Democrats, including at least one former aide to Hillary Clinton, express outrage that Secretary of State Mike Pompeo will speak Friday at the Values Voter Summit, a 12-year-old annual event focused on traditional family values.
But Politico, in a story about the flap published Tuesday, ignores speeches Clinton gave to politically charged groups while she was secretary of state from 2009 through early 2013.
Politico reports that critics on the left criticized Pompeo for his scheduled speech at the Values Voter Summit, for which the main organizer is the Family Research Council, a conservative education and policy group.
Among indignant Democrats quoted was Philippe Reines, an aide to Clinton when she was President Barack Obama’s first secretary of state who also was a key player in her two campaigns for president.
Clinton, however, spoke while secretary of state to the Planned Parenthood Federation of America Gala in Houston on March 27, 2009. Planned Parenthood, the nation’s largest abortion provider, is a heavy political fundraising force for the Democratic Party.
“The overarching mission of the Planned Parenthood Federation of America and the cause of reproductive freedom that you continue to advance today is as relevant in our world now as it was a hundred years ago,” Clinton told the Planned Parenthood audience.
Clinton, there to receive the Margaret Sanger Award, named for the eugenics advocate and Planned Parenthood founder, continued:
Yet we know that Margaret Sanger’s work here in the United States and certainly across our globe is not done. …

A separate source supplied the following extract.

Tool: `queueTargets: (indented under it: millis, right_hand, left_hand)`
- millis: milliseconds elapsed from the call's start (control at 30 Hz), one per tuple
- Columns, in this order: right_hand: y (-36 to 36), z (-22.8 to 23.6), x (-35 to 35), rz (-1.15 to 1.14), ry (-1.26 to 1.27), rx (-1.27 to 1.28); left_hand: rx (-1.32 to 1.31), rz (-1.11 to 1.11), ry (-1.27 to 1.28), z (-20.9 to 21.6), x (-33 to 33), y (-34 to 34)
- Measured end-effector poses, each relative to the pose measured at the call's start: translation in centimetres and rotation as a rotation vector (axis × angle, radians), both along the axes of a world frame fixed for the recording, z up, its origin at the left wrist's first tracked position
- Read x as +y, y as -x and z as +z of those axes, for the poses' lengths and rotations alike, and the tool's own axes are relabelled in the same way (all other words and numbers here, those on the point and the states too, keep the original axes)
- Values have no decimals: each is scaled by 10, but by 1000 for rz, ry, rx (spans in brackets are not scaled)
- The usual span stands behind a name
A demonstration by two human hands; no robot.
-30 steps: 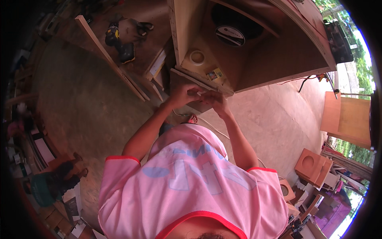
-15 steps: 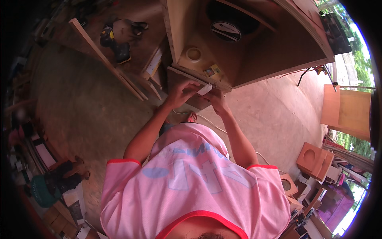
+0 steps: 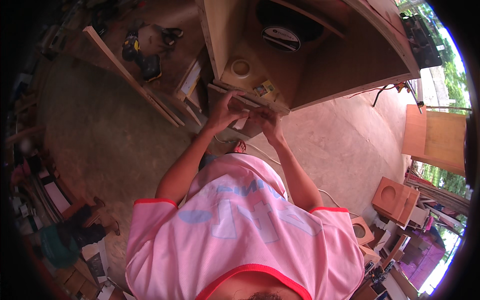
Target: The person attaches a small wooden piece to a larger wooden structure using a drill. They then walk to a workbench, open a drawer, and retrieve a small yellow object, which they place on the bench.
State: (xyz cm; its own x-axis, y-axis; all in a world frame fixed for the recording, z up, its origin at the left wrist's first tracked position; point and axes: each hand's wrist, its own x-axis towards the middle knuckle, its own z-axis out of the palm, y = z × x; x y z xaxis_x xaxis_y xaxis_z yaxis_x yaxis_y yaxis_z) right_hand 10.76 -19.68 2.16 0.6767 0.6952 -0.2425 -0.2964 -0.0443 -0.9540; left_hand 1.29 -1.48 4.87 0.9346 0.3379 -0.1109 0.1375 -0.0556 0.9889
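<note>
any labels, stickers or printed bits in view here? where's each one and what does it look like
Speaker label: oval, dark with pale print, on the speaker's back inside the wooden cabinet.
Small sticker: squarish, yellow with green and red, on the cabinet's lower panel just above the left hand and right hand.
Shirt print: large pale blue letters on pink.

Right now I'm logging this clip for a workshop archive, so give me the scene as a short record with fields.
setting: workshop with a concrete floor
left hand: grips a thin wooden strip at the cabinet's lower edge
right hand: touches the same strip, fingers curled
main object: large wooden speaker cabinet, open, round speaker inside
nearby: power drill on the floor, long wooden plank, small speaker boxes at right
</note>
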Motion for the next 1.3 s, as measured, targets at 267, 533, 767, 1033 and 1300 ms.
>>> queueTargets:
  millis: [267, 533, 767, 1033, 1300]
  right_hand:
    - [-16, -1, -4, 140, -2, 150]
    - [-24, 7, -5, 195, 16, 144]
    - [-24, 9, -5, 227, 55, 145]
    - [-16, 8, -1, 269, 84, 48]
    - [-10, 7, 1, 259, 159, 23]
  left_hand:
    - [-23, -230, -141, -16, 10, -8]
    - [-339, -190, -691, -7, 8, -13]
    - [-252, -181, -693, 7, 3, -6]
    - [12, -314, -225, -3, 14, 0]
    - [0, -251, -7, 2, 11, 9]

This is and has been for many years a matter of personal and professional importance to me, and I want to assure you that reproductive rights and the umbrella issue of women’s rights and empowerment will be a key to the foreign policy of this [Obama] administration.
Clinton also spoke at the Center for American Progress on Oct. 12, 2011, during an event called American Global Leadership.
“I remember when CAP was literally just a twinkle in John Podesta’s eye,” Clinton said of Podesta, who started the liberal organization and would go on to run her failed 2016 presidential campaign. She added:
And now, every day, you’re contributing to our national debate, and increasingly, the global debate. You’re helping those of us in government, which includes quite a few CAP alumni, see the trend lines beyond the headlines. So I thank each and every one of you for being in support of this important mission.
At the time, Reines was Clinton’s deputy assistant secretary of state for strategic communications.
Nevertheless, Reines told Politico: “It’s sort of a given when you become secretary of state that you are representing the United States, and it’s particularly important to represent a unified country.”
He noted that Clinton skipped the 2012 Democratic National Convention in Charlotte, saying, “We hewed to it religiously.”
Politico reported that “while officials and experts did not rule out the possibility that past secretaries of state had attended events similar to the Values Voter Summit—either on the right or left of the political spectrum—none reached by Politico could recall any similar cases of a secretary having done so.”
State Department spokeswoman Heather Nauert said the speech will not be about partisan politics.
“If speaking about protecting human rights and liberty, including highlighting the persecution of Christians, Jews, Uighurs Muslims and other religious minorities around the world is considered wrong or offensive, then we as a nation have truly lost our way,” Nauert said in a statement to The Daily Signal. “Secretary Pompeo will continue to advance US foreign policy interests as he continues to advocate on behalf of the oppressed.”
The Politico story reads:
Pompeo is still walking a fine line just by showing up, former and current U.S. officials say. The situation is also potentially fraught given the event is likely to help galvanize Republicans ahead of the upcoming midterm elections.
Politico also quotes former Secretary of State John Kerry’s chief of staff, David Wade, as saying: “It’s not dissimilar from the military. You work hard to keep the secretary of state in a nonpartisan category, because the public and Capitol Hill needs to trust that they’re speaking for the administration and the facts, not politics or partisan purposes.”
The report goes on:
Some pointed out that secretaries of state often speak about foreign policy at conservative or left-leaning institutions—a think tank, for example. … Still, the Values Voter Summit is more explicit than most such events about its goals.